(Task description)
Look for the line that has "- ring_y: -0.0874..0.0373" in the material below; please repeat it and every line after it, exactly, up to and including the line that has "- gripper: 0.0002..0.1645", and nothing else.
(Information begins)
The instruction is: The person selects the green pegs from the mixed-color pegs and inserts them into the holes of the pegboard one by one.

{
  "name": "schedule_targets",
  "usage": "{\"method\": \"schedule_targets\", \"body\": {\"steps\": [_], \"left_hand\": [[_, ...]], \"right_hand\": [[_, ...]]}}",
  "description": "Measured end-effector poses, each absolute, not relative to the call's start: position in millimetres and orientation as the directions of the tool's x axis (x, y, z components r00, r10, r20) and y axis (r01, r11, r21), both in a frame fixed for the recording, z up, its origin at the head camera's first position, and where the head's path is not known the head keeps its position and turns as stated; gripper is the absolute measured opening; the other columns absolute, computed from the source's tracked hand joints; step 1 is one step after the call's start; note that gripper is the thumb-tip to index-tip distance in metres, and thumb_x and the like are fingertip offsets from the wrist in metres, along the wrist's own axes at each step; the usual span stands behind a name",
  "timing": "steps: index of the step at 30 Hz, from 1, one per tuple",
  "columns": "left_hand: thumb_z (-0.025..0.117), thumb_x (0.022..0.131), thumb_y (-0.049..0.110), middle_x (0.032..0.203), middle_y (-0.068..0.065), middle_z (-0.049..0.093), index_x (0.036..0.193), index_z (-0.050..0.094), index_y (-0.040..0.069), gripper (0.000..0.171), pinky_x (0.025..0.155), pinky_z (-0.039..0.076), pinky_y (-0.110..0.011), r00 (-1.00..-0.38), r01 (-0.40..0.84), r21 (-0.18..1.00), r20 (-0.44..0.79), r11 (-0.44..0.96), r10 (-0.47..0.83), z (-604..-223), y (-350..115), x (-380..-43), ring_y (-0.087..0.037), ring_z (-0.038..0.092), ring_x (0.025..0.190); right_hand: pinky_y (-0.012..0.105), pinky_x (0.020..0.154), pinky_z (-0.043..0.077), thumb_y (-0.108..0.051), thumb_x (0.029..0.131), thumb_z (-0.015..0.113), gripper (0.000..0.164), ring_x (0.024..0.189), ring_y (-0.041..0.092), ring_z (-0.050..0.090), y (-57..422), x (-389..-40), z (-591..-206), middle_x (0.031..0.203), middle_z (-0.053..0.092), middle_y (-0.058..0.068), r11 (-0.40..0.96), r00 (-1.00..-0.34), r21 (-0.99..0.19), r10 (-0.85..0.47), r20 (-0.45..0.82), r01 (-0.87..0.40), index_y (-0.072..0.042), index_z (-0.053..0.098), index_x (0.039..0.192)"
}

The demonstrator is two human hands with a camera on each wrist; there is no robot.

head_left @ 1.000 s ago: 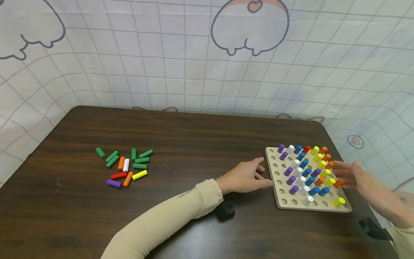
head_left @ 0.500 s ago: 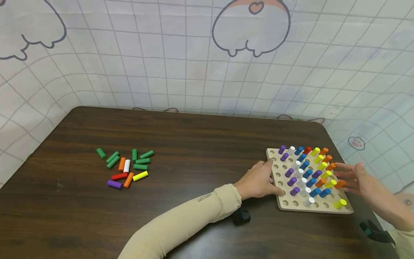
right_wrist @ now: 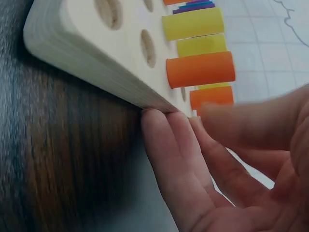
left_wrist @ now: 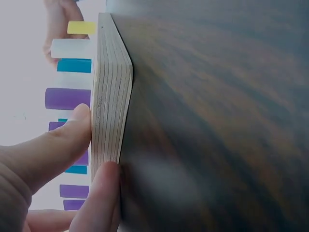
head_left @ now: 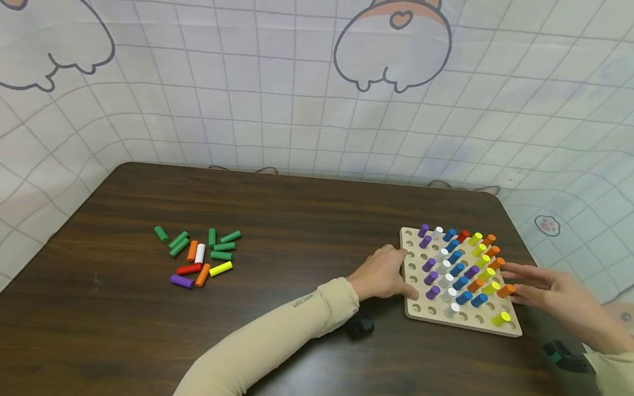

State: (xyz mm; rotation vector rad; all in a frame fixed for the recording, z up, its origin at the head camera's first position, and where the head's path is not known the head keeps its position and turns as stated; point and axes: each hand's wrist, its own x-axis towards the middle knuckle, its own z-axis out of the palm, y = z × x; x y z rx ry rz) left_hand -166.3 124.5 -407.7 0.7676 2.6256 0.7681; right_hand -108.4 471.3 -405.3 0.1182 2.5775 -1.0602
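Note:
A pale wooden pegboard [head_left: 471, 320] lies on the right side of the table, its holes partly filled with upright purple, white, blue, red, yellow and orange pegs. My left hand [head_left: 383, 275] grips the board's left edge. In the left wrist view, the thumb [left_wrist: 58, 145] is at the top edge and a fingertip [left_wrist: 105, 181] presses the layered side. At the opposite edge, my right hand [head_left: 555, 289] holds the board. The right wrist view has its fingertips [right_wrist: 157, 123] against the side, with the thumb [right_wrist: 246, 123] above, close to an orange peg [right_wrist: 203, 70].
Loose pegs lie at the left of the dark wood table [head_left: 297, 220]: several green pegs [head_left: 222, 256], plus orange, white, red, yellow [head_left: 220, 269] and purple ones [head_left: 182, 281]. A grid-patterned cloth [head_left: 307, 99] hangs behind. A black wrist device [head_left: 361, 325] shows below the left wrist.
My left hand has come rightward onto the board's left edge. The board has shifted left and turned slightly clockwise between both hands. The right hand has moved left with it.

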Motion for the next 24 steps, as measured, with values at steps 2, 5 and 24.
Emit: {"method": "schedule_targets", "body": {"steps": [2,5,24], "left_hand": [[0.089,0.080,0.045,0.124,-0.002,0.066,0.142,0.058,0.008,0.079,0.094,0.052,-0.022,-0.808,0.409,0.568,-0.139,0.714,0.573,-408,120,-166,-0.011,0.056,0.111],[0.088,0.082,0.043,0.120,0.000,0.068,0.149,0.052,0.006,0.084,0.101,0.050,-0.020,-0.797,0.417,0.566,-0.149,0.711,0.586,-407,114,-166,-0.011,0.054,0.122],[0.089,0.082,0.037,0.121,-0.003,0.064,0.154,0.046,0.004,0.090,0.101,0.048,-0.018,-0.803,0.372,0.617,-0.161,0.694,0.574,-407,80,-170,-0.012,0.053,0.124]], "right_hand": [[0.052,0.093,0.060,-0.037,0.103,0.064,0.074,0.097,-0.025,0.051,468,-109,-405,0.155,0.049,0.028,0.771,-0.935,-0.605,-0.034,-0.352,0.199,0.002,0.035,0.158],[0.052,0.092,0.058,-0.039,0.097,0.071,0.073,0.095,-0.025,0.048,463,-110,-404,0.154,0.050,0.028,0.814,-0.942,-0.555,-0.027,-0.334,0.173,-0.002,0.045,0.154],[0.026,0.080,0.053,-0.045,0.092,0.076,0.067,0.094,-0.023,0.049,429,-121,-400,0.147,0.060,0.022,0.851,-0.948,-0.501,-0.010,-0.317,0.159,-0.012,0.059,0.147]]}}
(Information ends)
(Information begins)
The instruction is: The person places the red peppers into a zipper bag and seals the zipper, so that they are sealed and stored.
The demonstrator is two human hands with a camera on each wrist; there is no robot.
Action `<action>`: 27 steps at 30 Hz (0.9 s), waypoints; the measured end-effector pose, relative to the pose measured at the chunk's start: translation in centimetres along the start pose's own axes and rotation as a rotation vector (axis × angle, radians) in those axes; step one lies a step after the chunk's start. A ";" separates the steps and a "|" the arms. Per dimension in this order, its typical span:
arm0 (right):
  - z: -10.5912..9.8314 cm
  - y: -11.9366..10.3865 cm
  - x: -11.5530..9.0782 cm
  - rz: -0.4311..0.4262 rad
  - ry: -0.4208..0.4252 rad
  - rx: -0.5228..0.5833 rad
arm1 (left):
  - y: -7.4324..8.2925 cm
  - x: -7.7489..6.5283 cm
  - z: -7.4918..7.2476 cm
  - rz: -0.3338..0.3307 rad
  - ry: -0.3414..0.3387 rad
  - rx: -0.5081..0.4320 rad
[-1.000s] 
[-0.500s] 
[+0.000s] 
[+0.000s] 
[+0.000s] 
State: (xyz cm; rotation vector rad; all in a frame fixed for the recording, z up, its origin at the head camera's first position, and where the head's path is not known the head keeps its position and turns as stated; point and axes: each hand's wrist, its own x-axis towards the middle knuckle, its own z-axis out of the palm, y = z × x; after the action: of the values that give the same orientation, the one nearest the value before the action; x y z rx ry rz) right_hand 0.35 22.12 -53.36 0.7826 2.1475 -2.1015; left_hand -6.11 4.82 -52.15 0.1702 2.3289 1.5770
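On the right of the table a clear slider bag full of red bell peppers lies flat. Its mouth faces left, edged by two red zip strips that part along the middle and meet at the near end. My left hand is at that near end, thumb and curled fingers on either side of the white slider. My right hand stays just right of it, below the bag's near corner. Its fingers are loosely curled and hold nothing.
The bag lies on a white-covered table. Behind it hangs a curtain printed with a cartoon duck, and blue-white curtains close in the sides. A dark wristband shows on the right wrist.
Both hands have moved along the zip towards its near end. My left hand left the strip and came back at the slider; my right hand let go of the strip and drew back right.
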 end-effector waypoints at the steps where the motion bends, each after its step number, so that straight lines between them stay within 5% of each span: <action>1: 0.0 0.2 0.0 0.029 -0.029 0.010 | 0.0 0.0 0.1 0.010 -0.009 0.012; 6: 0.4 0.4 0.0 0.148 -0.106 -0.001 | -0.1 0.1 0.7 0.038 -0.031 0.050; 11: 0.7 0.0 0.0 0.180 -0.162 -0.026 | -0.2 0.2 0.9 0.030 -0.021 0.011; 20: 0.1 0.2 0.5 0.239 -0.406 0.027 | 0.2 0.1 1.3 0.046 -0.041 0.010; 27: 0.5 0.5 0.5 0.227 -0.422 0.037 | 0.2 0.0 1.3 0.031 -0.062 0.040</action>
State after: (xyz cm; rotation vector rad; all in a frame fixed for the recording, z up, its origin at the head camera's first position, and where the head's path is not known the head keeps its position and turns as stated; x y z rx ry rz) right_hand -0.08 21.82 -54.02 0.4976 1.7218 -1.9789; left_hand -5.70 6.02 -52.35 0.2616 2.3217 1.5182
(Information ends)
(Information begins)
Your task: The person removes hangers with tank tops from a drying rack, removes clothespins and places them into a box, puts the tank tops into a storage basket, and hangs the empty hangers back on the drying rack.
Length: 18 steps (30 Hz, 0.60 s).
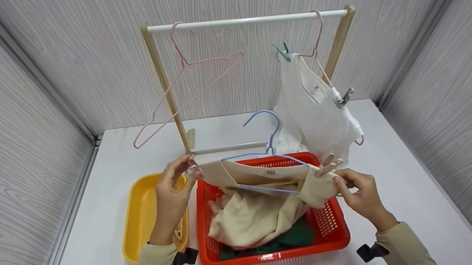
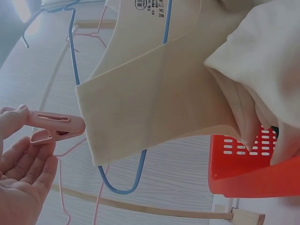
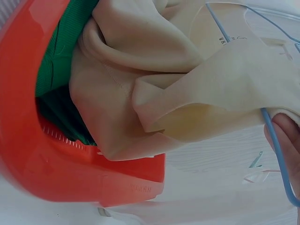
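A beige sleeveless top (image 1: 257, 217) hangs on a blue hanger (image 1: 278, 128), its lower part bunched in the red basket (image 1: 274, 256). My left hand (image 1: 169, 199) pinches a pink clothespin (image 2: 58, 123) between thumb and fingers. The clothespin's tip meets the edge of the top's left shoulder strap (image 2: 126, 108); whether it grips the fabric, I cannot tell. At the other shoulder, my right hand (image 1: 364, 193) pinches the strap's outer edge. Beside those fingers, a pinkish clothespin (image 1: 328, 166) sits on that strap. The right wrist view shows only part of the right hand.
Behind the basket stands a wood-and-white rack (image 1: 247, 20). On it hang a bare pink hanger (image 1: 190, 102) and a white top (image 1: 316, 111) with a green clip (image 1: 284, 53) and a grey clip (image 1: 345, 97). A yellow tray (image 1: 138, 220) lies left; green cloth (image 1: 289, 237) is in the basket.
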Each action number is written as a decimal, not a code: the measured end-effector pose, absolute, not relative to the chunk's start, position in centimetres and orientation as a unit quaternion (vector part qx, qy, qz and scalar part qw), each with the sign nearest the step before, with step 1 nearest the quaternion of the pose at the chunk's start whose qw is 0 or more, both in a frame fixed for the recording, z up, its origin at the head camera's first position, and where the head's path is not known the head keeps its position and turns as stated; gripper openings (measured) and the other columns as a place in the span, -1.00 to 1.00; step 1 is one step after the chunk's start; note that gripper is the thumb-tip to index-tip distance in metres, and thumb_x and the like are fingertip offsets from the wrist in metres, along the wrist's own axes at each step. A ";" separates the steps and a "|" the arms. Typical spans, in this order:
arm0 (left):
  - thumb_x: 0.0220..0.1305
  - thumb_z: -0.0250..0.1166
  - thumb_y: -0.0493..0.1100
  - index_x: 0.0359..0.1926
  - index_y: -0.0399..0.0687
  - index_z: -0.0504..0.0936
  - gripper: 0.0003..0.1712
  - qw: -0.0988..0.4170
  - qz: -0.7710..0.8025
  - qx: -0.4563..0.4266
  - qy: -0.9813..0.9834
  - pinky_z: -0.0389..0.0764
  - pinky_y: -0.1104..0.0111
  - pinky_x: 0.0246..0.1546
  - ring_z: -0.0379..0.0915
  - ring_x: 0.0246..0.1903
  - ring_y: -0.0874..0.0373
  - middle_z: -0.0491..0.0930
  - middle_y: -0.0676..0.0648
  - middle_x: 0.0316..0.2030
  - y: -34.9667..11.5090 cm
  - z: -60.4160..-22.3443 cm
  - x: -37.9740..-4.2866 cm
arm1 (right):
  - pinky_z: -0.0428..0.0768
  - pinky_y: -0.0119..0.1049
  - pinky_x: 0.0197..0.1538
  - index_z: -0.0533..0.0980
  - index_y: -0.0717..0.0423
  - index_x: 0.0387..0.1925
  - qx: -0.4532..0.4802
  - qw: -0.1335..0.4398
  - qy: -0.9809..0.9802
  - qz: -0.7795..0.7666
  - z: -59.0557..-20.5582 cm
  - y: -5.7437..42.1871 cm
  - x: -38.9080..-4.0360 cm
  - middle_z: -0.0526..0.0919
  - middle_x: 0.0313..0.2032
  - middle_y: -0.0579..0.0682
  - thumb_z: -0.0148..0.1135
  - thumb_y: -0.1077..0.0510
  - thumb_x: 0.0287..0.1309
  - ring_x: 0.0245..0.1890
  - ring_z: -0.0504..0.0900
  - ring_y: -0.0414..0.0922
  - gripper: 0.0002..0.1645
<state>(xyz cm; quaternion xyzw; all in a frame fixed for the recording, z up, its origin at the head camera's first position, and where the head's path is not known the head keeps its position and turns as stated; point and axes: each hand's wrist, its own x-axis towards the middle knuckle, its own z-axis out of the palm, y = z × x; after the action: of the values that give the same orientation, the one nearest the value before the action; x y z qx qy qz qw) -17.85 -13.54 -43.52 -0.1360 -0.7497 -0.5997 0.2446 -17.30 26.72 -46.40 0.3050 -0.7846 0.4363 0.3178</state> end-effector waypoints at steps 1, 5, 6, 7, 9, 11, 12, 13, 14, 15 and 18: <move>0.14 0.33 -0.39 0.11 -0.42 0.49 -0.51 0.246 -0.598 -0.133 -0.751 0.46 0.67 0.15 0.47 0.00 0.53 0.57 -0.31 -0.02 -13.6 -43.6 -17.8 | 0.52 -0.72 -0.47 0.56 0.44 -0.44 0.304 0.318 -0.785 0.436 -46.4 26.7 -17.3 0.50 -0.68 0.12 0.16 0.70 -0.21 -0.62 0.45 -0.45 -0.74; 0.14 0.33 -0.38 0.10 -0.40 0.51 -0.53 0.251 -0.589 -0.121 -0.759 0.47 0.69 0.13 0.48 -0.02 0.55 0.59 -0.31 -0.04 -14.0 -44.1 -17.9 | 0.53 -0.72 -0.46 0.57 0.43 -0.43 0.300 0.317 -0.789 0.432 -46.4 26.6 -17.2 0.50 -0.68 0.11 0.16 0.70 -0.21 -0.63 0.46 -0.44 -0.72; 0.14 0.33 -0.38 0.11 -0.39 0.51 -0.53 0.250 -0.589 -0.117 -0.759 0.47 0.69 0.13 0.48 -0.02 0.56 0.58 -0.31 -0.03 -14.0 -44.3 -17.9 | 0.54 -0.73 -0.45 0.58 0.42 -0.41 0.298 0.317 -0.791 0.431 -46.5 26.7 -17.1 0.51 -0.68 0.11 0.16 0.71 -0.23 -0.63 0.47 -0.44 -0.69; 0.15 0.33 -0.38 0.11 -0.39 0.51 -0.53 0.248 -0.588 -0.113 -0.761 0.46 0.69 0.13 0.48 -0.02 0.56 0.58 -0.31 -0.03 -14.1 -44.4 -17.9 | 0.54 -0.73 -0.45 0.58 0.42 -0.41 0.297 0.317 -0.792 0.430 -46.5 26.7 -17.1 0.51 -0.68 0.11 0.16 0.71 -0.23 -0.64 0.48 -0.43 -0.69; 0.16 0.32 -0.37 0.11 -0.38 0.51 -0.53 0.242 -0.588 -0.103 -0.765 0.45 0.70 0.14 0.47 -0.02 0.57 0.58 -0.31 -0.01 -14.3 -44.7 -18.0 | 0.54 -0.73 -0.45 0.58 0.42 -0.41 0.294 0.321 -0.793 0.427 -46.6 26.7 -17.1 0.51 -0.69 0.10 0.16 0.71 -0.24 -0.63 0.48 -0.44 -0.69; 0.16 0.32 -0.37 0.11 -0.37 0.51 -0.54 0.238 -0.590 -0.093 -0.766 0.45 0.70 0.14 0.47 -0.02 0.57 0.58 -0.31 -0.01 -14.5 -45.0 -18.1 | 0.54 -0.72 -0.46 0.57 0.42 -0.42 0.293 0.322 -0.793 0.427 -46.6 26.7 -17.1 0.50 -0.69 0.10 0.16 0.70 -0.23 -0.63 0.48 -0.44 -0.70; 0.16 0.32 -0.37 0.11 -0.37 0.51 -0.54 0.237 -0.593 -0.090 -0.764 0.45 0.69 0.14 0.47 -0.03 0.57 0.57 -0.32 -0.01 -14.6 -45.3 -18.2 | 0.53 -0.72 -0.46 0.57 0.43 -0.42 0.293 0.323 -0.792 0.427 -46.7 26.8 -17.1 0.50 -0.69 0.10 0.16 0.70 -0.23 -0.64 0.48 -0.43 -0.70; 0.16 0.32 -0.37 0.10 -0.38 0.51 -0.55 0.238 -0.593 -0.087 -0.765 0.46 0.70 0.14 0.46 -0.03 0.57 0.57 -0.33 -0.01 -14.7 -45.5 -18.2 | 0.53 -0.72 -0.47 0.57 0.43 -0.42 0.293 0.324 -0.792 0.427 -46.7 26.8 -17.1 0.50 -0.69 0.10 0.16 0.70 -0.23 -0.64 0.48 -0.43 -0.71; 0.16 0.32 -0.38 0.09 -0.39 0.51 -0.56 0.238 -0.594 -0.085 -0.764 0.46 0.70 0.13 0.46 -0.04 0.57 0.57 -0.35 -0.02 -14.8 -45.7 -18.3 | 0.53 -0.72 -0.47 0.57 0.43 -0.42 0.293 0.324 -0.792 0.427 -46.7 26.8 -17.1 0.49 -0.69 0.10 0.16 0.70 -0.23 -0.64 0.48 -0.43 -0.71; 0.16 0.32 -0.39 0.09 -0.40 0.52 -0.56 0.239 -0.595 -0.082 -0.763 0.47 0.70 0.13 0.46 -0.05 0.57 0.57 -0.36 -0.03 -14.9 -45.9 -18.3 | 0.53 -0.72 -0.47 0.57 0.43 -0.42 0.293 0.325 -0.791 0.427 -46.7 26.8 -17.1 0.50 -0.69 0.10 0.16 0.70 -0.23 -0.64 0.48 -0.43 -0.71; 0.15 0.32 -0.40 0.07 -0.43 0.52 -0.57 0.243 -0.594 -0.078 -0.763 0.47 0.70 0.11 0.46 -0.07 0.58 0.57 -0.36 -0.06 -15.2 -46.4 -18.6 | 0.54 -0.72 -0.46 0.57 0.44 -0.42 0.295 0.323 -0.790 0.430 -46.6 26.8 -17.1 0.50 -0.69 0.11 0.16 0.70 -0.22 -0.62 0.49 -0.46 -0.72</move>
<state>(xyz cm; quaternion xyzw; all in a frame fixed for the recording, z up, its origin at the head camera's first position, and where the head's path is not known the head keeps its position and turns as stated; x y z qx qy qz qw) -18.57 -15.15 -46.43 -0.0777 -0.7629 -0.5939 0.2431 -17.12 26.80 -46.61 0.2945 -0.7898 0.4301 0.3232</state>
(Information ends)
(Exercise response)
  - ring_y: -0.0874..0.0373
  - middle_z: -0.0491..0.0930
  - middle_y: -0.0676..0.0648
  - middle_x: 0.0316..0.2030
  - y: -34.9667..11.5090 cm
  - z: -60.4160..-22.3443 cm
  - x: -37.9740..-4.2866 cm
arm1 (right):
  - pinky_z: -0.0428..0.0768
  - pinky_y: -0.0119..0.1049
  - pinky_x: 0.0197..0.1538
  - index_z: -0.0533..0.0980
  - index_y: -0.0717..0.0423
  - index_x: 0.0387..0.1925
  - qx: -0.4532..0.4802
  - qw: -0.1335..0.4398
  - qy: -0.9809..0.9802
  - qz: -0.7795..0.7666
  - z: -59.0557..-20.5582 cm
  - y: -5.7437..42.1871 cm
  - x: -38.9080..-4.0360 cm
  - middle_z: -0.0526..0.0919
  - middle_x: 0.0313..0.2032
  - middle_y: -0.0579..0.0682
  - thumb_z: -0.0148..0.1135
  - thumb_y: -0.1077..0.0510
  - thumb_x: 0.0287..0.1309
  - ring_x: 0.0245..0.1890
  - ring_z: -0.0504..0.0900
  - ring_y: -0.0414..0.0922
  - gripper: 0.0002..0.1645

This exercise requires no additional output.